* What the task requires:
Your task is to quote the listing below exactly, beginning with its first line and ending on the line bearing "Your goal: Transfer".

* Data to use:
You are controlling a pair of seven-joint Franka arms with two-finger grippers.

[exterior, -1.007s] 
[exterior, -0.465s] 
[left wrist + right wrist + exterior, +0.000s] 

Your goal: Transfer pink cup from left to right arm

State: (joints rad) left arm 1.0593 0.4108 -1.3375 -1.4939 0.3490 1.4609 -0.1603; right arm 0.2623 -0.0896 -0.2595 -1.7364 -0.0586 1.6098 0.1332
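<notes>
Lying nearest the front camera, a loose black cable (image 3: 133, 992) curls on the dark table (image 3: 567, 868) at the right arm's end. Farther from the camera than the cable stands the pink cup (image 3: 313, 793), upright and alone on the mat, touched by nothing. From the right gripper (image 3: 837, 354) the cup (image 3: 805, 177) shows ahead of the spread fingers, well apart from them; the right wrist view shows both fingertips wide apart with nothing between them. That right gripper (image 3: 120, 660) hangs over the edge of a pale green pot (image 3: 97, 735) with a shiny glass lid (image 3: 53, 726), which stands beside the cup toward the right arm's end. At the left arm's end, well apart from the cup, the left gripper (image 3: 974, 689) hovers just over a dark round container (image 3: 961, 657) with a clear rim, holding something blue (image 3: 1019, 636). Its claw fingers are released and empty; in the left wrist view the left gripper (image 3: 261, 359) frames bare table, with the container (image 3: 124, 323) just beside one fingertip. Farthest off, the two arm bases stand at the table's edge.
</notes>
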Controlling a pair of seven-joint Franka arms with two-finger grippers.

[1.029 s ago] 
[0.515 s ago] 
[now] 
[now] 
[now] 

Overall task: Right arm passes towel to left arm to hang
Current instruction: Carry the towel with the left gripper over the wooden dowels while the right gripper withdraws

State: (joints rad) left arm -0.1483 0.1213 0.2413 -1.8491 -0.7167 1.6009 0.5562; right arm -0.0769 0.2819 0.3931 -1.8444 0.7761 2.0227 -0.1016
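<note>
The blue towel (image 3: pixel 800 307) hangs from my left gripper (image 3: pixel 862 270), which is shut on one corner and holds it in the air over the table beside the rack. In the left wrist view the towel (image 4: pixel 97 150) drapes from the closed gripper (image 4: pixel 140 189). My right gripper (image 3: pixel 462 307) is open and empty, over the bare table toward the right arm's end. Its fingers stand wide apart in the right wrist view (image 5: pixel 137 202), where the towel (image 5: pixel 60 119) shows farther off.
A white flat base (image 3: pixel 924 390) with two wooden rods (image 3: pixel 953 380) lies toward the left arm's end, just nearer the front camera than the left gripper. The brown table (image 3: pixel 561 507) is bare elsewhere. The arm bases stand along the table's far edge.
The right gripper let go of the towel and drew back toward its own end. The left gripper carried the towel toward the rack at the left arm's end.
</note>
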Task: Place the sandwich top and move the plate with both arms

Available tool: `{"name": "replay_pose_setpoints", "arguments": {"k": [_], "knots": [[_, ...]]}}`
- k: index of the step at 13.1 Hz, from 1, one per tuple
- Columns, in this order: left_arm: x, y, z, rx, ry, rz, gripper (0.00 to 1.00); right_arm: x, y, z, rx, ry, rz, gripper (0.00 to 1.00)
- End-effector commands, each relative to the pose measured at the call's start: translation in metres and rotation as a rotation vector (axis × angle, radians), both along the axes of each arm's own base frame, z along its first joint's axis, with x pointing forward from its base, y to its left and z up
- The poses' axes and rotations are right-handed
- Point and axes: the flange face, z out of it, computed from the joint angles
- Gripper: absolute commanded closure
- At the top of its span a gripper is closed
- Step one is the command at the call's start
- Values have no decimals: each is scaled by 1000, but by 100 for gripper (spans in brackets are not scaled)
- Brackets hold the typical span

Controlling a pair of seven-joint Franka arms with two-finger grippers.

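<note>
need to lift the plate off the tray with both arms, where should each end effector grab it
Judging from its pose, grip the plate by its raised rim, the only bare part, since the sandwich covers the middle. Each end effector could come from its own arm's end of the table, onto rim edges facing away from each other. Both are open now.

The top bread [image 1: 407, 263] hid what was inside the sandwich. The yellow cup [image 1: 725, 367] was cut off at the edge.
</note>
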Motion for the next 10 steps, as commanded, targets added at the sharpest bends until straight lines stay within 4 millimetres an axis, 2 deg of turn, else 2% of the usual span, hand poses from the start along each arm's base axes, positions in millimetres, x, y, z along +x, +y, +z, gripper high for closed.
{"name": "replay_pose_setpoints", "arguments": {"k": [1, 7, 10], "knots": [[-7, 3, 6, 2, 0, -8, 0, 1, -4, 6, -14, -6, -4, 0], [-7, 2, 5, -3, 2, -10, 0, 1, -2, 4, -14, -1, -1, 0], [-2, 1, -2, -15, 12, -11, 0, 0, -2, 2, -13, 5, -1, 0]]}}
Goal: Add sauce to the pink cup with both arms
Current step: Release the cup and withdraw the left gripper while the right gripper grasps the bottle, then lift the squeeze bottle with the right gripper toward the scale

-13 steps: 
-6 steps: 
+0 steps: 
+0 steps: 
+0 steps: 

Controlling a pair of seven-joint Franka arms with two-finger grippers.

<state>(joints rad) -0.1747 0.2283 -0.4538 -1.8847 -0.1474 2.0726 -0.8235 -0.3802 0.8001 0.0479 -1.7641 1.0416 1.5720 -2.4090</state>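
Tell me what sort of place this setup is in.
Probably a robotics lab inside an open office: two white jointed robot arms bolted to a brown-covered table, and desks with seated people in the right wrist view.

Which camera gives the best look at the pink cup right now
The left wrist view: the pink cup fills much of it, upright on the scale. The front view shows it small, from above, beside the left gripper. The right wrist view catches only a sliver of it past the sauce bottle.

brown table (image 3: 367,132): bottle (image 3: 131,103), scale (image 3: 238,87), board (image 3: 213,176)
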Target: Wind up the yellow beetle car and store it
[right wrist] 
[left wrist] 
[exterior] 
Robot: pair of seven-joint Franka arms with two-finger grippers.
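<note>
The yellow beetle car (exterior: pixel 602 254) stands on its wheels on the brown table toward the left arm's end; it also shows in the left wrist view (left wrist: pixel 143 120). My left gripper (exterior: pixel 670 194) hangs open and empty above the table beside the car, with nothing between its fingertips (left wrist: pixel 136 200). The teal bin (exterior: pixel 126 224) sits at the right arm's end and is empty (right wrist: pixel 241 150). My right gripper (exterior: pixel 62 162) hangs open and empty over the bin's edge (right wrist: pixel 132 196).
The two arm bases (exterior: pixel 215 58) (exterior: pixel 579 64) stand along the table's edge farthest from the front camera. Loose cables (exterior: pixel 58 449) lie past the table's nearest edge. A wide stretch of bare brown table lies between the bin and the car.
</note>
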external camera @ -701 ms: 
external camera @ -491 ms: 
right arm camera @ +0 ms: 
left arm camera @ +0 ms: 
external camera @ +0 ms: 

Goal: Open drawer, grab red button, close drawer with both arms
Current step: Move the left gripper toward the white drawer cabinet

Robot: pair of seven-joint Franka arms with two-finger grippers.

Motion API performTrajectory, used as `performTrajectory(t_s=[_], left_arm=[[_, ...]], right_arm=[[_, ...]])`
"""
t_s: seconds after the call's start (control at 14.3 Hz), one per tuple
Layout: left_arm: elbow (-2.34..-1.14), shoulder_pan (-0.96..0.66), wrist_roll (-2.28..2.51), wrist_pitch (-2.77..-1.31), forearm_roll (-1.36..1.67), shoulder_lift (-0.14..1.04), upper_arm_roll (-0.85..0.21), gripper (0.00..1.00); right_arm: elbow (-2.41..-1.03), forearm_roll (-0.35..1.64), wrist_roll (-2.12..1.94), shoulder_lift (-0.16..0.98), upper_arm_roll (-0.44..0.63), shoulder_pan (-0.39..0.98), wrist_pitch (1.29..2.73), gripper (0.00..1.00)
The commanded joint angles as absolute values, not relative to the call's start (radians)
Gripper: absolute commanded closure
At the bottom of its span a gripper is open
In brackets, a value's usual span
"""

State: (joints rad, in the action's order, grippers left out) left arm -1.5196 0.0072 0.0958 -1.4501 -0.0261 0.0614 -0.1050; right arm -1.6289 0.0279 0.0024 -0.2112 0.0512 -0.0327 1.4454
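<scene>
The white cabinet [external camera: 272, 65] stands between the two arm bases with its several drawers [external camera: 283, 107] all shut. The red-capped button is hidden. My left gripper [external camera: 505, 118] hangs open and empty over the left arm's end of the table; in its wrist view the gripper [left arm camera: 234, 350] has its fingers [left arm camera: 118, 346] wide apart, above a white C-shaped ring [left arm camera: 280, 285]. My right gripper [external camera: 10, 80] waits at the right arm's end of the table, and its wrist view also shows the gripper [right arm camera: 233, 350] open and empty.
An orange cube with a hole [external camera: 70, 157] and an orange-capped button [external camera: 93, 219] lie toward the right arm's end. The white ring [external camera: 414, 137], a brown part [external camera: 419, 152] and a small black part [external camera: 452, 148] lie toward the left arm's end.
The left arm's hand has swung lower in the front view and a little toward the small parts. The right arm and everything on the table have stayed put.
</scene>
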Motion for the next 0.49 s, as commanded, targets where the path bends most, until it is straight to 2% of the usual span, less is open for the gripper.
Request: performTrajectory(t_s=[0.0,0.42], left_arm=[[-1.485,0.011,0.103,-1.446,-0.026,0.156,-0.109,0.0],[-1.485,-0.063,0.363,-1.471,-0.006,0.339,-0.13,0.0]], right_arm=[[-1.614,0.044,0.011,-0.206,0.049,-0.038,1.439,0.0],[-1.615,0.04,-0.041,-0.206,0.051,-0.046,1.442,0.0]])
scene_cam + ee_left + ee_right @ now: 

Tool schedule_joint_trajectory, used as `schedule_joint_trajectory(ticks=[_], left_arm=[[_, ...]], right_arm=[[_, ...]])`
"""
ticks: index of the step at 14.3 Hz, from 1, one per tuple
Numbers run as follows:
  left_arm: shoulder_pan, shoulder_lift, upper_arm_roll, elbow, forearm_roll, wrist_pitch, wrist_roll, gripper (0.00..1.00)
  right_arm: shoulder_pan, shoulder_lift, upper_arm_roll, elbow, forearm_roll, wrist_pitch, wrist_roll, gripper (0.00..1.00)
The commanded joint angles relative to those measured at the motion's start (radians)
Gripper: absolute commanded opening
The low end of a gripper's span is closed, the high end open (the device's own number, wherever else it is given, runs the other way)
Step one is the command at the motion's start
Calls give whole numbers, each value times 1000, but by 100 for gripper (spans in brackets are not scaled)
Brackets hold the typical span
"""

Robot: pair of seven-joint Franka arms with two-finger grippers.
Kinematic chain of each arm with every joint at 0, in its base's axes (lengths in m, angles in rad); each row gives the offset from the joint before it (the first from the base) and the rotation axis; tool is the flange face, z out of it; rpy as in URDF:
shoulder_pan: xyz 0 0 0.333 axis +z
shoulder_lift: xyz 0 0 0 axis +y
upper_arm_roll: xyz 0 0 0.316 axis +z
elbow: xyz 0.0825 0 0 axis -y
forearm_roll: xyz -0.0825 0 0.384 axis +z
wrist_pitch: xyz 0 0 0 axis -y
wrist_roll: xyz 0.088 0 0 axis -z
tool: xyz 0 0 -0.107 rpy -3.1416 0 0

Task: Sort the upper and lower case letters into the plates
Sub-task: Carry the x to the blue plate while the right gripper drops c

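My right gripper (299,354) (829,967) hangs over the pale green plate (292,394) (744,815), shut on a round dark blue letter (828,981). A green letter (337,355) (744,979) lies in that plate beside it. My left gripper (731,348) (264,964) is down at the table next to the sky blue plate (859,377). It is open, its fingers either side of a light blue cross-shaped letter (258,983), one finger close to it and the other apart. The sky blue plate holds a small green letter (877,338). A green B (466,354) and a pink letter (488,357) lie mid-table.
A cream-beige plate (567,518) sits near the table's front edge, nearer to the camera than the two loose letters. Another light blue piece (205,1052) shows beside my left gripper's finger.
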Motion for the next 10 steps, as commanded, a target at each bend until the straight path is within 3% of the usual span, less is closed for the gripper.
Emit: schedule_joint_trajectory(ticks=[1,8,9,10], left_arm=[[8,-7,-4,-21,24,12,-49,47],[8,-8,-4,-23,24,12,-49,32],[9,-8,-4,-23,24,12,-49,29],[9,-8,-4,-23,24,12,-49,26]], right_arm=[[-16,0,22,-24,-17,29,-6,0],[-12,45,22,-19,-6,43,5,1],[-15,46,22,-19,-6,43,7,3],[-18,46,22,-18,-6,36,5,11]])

* Response to the exercise:
You are controlling a pair of seven-joint Franka arms with two-finger grippers.

[exterior, -1.007s] 
[exterior, -0.465s] 
[left wrist + right wrist + exterior, +0.000s] 

Your goal: Transfer pink cup from left to right arm

The required answer is now complete.